*** Block opens ***

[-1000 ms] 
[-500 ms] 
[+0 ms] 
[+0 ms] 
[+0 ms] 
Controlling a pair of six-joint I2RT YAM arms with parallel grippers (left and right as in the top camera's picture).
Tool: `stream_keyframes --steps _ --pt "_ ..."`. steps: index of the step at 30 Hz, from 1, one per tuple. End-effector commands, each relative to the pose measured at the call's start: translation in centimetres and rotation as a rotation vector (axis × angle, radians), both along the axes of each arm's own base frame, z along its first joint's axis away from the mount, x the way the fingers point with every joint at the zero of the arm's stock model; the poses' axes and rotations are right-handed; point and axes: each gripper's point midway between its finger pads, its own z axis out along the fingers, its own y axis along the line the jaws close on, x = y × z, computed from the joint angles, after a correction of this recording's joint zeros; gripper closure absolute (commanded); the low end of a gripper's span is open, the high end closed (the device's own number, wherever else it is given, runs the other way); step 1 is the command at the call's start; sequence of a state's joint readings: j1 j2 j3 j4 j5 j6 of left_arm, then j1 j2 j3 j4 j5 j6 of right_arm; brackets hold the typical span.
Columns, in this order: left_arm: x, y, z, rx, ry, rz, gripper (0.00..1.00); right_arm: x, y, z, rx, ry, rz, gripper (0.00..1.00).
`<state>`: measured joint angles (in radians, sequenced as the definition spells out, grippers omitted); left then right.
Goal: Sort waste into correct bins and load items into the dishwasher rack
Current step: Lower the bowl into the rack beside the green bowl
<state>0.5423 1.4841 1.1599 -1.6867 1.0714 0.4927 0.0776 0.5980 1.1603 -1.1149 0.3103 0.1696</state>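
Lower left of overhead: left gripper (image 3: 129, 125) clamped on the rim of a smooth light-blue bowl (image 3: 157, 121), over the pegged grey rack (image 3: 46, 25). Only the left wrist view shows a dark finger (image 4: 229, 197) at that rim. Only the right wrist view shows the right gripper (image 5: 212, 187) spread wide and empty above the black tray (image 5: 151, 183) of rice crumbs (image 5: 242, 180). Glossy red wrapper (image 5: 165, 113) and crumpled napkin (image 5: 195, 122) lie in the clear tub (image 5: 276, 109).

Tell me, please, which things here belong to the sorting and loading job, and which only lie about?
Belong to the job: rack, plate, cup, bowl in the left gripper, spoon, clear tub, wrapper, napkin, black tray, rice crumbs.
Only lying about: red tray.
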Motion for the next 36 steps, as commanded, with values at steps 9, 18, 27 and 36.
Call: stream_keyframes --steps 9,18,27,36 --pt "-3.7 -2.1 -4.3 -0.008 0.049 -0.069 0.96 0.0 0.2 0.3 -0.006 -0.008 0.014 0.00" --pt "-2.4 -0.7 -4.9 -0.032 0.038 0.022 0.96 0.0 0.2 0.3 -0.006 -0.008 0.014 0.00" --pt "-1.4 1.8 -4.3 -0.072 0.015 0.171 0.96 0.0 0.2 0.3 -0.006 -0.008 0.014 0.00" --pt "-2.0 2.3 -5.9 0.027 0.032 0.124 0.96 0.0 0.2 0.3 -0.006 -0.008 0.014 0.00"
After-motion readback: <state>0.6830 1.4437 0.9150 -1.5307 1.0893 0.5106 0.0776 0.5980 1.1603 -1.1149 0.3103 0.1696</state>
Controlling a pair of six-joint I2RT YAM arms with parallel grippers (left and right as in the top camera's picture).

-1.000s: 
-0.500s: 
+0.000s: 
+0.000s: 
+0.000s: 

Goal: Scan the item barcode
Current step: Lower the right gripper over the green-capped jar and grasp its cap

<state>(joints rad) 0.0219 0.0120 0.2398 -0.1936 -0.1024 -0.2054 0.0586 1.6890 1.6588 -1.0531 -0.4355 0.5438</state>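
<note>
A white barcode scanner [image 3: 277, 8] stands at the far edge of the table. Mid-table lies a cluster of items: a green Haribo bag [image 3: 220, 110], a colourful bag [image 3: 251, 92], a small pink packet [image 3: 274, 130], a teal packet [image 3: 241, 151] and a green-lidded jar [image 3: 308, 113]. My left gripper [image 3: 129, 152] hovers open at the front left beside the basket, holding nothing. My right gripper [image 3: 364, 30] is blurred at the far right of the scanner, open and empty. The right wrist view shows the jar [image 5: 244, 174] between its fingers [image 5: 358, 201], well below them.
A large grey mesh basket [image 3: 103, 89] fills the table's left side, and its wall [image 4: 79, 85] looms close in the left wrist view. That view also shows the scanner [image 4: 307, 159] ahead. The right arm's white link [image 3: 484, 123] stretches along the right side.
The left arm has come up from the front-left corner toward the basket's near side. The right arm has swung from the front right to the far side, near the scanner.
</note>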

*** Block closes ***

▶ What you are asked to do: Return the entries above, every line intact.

▶ Written answer:
[-1000 ms] 
[-500 ms] 
[+0 ms] 
[+0 ms] 
[+0 ms] 
Controlling a pair of six-joint I2RT YAM arms with parallel grippers (left and right as in the top camera's picture).
Tool: `stream_keyframes --steps _ --pt "_ ..."`. steps: index of the step at 30 Hz, from 1, one per tuple. End-effector commands, each relative to the pose measured at the call's start: translation in centimetres and rotation as a rotation vector (axis × angle, radians), both along the axes of each arm's own base frame, z along its first joint's axis away from the mount, x the way the fingers point with every joint at the zero of the arm's stock model; the poses' axes and rotations are right-handed; point and axes: each gripper's point midway between its finger pads, its own z axis out along the fingers, its own y axis along the line the jaws close on, x = y × z, computed from the joint angles, after a correction of this recording's joint zeros; gripper closure absolute (commanded); the low end of a gripper's span is open, the high end closed (the device's own number, wherever else it is given, runs the other way); step 1 is the command at the call's start; sequence of a state's joint readings: j1 j2 j3 j4 j5 j6 of left_arm, then j1 j2 j3 j4 j5 j6 of right_arm; brackets hold the typical span.
Columns, in this order: left_arm: x, y, z, rx, ry, rz, gripper (0.00..1.00); right_arm: x, y, z, rx, ry, rz, gripper (0.00..1.00).
`<state>`: measured joint angles (in radians, sequenced as the definition spells out, grippers omitted); left then right.
Goal: Sort waste into correct bins and load items into the dishwasher rack
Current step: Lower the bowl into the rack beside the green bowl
<state>0.5423 1.4841 1.1599 -1.6867 1.0714 0.4927 0.0776 0.5980 1.1603 -1.1149 0.3103 0.1696</state>
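Lower left of overhead: left gripper (image 3: 129, 125) clamped on the rim of a smooth light-blue bowl (image 3: 157, 121), over the pegged grey rack (image 3: 46, 25). Only the left wrist view shows a dark finger (image 4: 229, 197) at that rim. Only the right wrist view shows the right gripper (image 5: 212, 187) spread wide and empty above the black tray (image 5: 151, 183) of rice crumbs (image 5: 242, 180). Glossy red wrapper (image 5: 165, 113) and crumpled napkin (image 5: 195, 122) lie in the clear tub (image 5: 276, 109).

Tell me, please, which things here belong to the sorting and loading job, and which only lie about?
Belong to the job: rack, plate, cup, bowl in the left gripper, spoon, clear tub, wrapper, napkin, black tray, rice crumbs.
Only lying about: red tray.
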Motion for the next 36 steps, as commanded, with values at steps 9, 18, 27 and 36.
Call: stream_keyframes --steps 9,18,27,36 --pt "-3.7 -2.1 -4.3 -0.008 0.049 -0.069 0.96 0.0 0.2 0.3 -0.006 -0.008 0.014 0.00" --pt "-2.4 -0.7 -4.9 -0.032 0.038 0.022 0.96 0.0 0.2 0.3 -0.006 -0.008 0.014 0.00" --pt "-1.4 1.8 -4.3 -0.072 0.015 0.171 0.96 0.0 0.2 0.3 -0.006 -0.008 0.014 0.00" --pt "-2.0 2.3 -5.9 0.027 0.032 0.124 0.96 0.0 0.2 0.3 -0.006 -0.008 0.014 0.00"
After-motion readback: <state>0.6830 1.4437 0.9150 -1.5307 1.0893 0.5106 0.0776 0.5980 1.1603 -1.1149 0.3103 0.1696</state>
Controlling a pair of six-joint I2RT YAM arms with parallel grippers (left and right as in the top camera's picture).

-1.000s: 
-0.500s: 
+0.000s: 
+0.000s: 
+0.000s: 

Goal: Scan the item barcode
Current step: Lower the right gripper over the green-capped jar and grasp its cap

<state>(joints rad) 0.0219 0.0120 0.2398 -0.1936 -0.1024 -0.2054 0.0586 1.6890 1.6588 -1.0531 -0.4355 0.5438</state>
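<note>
A white barcode scanner [image 3: 277, 8] stands at the far edge of the table. Mid-table lies a cluster of items: a green Haribo bag [image 3: 220, 110], a colourful bag [image 3: 251, 92], a small pink packet [image 3: 274, 130], a teal packet [image 3: 241, 151] and a green-lidded jar [image 3: 308, 113]. My left gripper [image 3: 129, 152] hovers open at the front left beside the basket, holding nothing. My right gripper [image 3: 364, 30] is blurred at the far right of the scanner, open and empty. The right wrist view shows the jar [image 5: 244, 174] between its fingers [image 5: 358, 201], well below them.
A large grey mesh basket [image 3: 103, 89] fills the table's left side, and its wall [image 4: 79, 85] looms close in the left wrist view. That view also shows the scanner [image 4: 307, 159] ahead. The right arm's white link [image 3: 484, 123] stretches along the right side.
The left arm has come up from the front-left corner toward the basket's near side. The right arm has swung from the front right to the far side, near the scanner.
</note>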

No additional output is required for this exercise.